◆ Work required: The listing below is to be given again in full and word for word, without its images.
══ Exercise data ══
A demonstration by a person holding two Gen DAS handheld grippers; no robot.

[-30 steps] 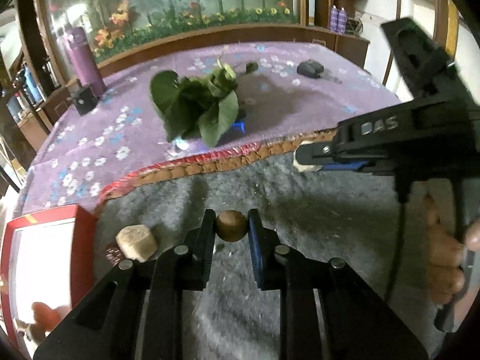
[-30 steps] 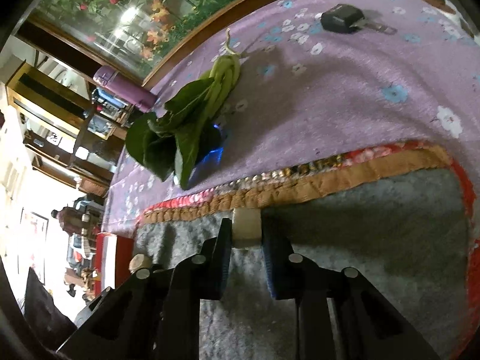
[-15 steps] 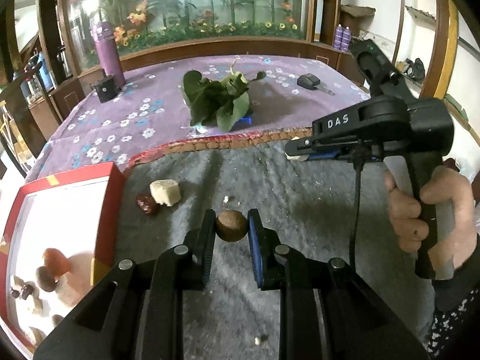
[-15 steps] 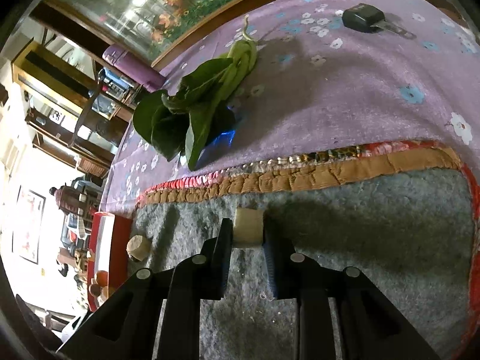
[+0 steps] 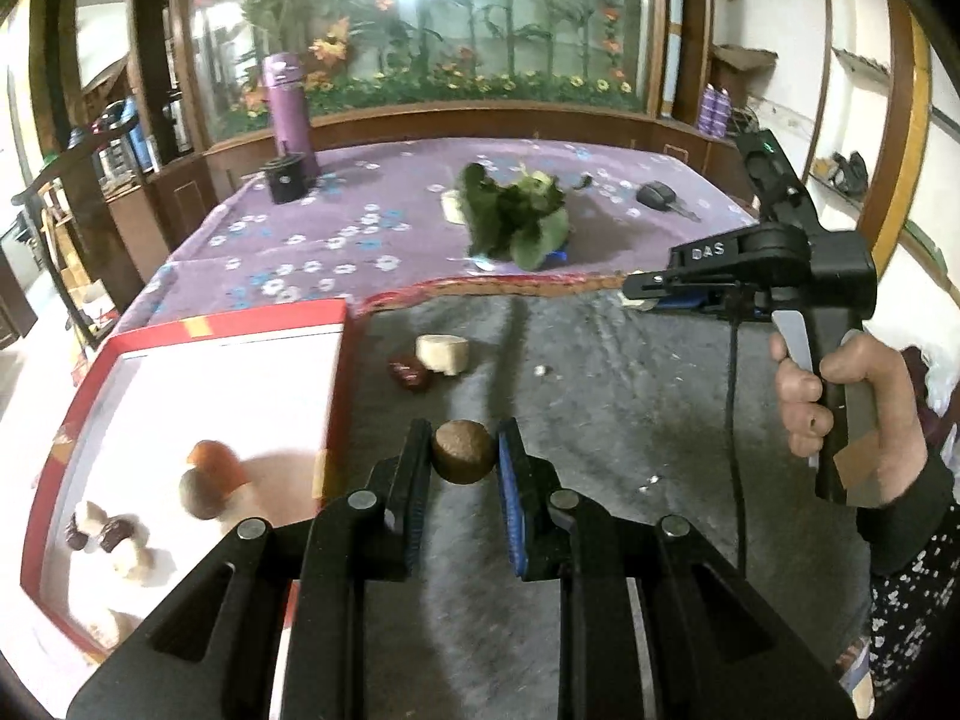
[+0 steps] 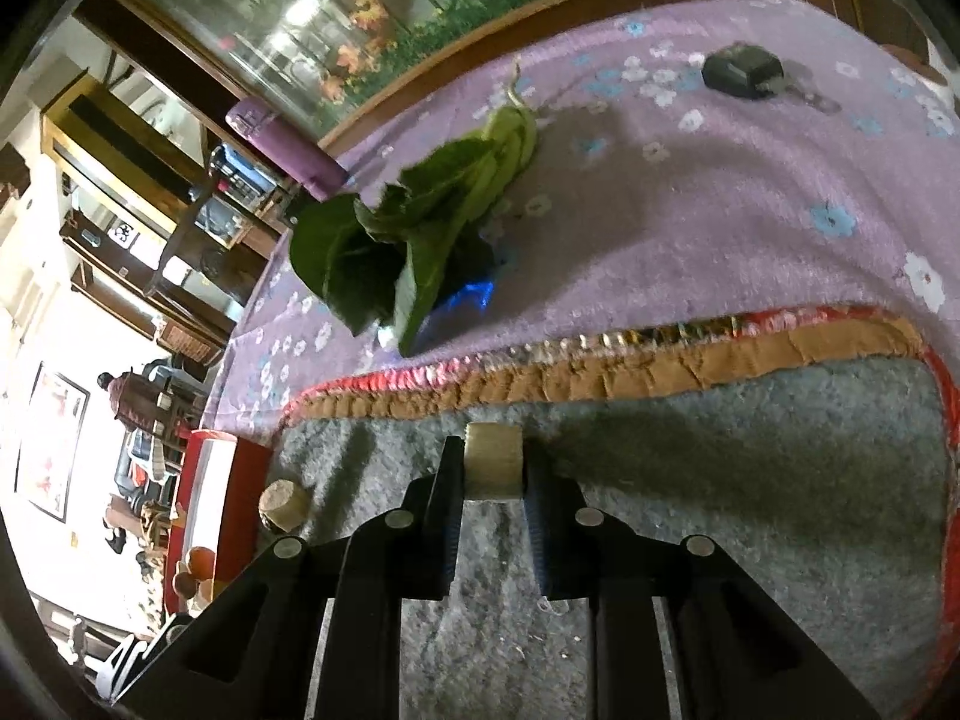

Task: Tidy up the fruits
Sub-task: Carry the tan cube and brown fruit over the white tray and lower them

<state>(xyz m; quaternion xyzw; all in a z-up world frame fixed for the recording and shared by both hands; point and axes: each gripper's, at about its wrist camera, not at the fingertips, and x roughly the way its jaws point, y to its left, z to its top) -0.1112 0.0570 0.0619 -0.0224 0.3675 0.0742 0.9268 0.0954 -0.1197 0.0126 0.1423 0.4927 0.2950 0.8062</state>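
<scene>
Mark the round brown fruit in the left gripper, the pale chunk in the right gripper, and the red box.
round brown fruit (image 5: 463,452), left wrist view, centre of its front face.
pale chunk (image 6: 493,461), right wrist view, middle of its near face.
red box (image 5: 336,384), left wrist view, its right-hand wall.

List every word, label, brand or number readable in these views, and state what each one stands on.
"DAS": white letters on the black body of the right hand-held gripper, seen from the left wrist view.
Tall purple flask: a pale mark near its top, too blurred to read.
Framed picture on the wall: red marks, too small to read.
Red-rimmed white box, black car key: no text shows.
</scene>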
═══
◆ Task output:
A demonstration by a person holding two Gen DAS handheld grippers; no robot.

[-30 steps] 
[-30 steps] 
[-15 steps] 
[-15 steps] 
[+0 steps] 
[+0 steps] 

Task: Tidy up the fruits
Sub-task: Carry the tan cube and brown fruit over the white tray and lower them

<state>(xyz m; quaternion xyzw; all in a z-up world frame fixed for the recording and shared by both hands; point and axes: each gripper's, at about its wrist camera, not at the fingertips, and x roughly the way its jaws point, y to its left, z to its top) -0.1112 0.0570 0.0619 -0.0224 0.3675 0.0742 0.9268 0.0954 -0.1197 0.0126 0.1423 0.4927 0.2950 0.8062</state>
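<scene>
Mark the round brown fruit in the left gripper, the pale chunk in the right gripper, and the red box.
round brown fruit (image 5: 463,452), left wrist view, centre of its front face.
pale chunk (image 6: 493,461), right wrist view, middle of its near face.
red box (image 5: 336,384), left wrist view, its right-hand wall.

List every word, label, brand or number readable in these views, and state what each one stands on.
"DAS": white letters on the black body of the right hand-held gripper, seen from the left wrist view.
Tall purple flask: a pale mark near its top, too blurred to read.
Framed picture on the wall: red marks, too small to read.
Red-rimmed white box, black car key: no text shows.
</scene>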

Nothing more remains to be added to the answer.